By happenstance, months earlier, the Barrys purchased a sorting table and crusher, and could cope with having reds and whites coming in at the same time. "Thank goodness otherwise we would have been stuffed, although volumes were down."

The yield in some red grape vineyards was down by 60 percent. However "the Rieslings are better than last year's, and we're pleased with that and the reds are pretty strong. They haven't finished malolactic fermentation yet but we will producing the top end stuff such as The Armagh," says Barry.

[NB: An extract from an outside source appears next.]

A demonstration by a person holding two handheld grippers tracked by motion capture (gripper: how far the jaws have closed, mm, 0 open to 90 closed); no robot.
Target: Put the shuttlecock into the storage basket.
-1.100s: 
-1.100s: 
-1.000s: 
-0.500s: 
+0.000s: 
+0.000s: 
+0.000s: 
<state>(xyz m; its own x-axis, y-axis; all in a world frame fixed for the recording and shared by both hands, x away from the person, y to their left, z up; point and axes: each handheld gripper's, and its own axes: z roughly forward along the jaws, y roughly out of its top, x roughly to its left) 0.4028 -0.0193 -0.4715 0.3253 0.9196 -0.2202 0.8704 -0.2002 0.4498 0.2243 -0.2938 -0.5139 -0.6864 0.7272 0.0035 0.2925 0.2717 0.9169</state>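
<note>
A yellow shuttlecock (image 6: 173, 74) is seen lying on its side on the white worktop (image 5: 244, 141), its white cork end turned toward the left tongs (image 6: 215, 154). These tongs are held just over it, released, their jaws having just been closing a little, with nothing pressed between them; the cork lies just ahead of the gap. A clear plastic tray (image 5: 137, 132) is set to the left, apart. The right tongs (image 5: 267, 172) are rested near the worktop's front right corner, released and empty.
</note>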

Senior viticulturist with the Australian Wine Research Institute Dr Mardi Longbottom, who deals with growers and producers across all regions, says it is unusual to harvest white and red grapes at the same time.

So what happened?

"Essentially quite a warm spring meant the season got going early and accelerated giving an early harvest," says Longbottom. "We've been dealing with this trend for more than 10 years and it is a function of climate change."

However, given the size of Australia and the scope of disparate conditions between regions, states and even vineyards, there will always be differences.

Margaret River has produced another terrific vintage although spring storms reduced yields so there will be less wine to buy, especially Chardonnay. That doesn't please Vasse Felix winemaker, Virginia Willcock, but the quality does. "The high demand for Margaret River Chardonnay means there was none to spare but the fruit's beautiful and so too the Cabernet Sauvignon."